■ Requirement
In the listing below, find each line containing "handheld" and report it.

■ Supplied information
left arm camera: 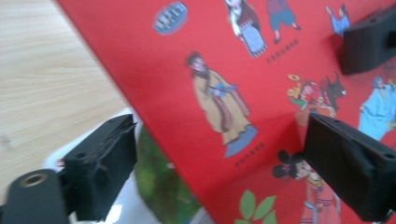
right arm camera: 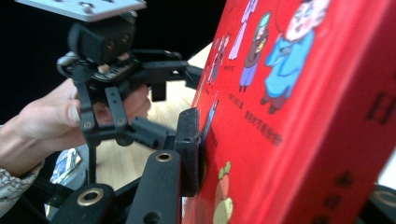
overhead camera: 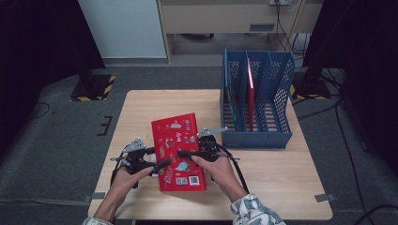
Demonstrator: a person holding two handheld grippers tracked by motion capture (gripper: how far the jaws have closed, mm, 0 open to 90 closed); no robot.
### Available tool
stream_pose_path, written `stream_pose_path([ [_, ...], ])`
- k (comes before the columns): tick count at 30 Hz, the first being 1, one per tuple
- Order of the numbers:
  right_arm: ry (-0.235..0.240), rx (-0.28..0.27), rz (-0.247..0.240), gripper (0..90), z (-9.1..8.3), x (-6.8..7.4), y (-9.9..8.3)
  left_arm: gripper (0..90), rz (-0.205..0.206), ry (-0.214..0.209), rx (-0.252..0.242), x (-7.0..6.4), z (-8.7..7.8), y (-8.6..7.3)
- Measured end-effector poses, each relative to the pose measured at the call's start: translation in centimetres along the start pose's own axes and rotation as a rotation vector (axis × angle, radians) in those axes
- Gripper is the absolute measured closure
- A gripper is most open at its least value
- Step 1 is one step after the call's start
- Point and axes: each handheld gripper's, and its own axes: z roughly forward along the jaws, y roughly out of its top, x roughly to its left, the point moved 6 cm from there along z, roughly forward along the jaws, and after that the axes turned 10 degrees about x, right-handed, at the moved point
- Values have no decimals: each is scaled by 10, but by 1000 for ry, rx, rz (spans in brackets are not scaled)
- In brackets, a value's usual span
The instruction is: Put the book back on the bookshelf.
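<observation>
A red book point(overhead camera: 178, 140) with cartoon figures on its cover lies near the front of the wooden table point(overhead camera: 281, 168), its right side lifted. My right gripper point(overhead camera: 185, 153) is shut on that book's right edge. In the right gripper view one jaw presses flat on the tilted cover point(right arm camera: 303, 116), while the other jaw sits behind the spine at the bottom right. My left gripper point(overhead camera: 159, 165) reaches in from the left. Its jaws stand wide apart around the cover's lower edge point(left arm camera: 210, 70), one above and one below. A green and white surface point(left arm camera: 159, 186) shows under the cover.
A blue mesh file rack point(overhead camera: 256, 136) stands at the table's back right, with a thin red book point(overhead camera: 251, 93) upright in a middle slot. A hand point(right arm camera: 46, 121) holds the other gripper close by. Bare wood lies left of the book point(left arm camera: 46, 84).
</observation>
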Motion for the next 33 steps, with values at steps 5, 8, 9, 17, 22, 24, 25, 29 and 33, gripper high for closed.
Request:
stream_pose_path([
  [5,1,-5,-27,735,-1,4,3,79,2,-61,-7,-5,3,1],
  [8,-4,-3,-48,724,-2,4,3,108,-9,-63,2,-4,0,2],
  [9,-9,-1,-60,718,-2,4,3,125,-17,-65,2,-4,-2,2],
  [17,-101,43,-127,533,-3,2,4,229,-15,-75,-14,-3,-5,4],
  [22,-132,40,-140,504,-10,-1,3,261,2,-69,-9,-5,-5,6],
  [24,-132,35,-136,497,-11,-2,2,282,10,-64,-10,-6,-7,7],
  [25,-130,31,-137,507,-12,-2,2,296,11,-63,-13,-6,-8,7],
  [29,-41,-4,-121,679,-16,4,4,346,20,-72,-29,-9,-14,11],
  [33,-12,-15,-142,745,-18,13,9,416,45,-57,-62,-10,-25,17],
])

■ Solution to the problem
Demonstrator: a person holding two handheld grippers tracked by motion capture (gripper: how far the jaws have closed, mm, 0 open to 90 closed); no robot.
- Point and axes: each handheld gripper's, and its own axes: z roughly forward along the jaws, y roughly out of its top, x roughly to its left, the point moved 6 cm from there along z, roughly forward along the jaws, and after that the axes turned 10 degrees about x, right-handed, at the moved point

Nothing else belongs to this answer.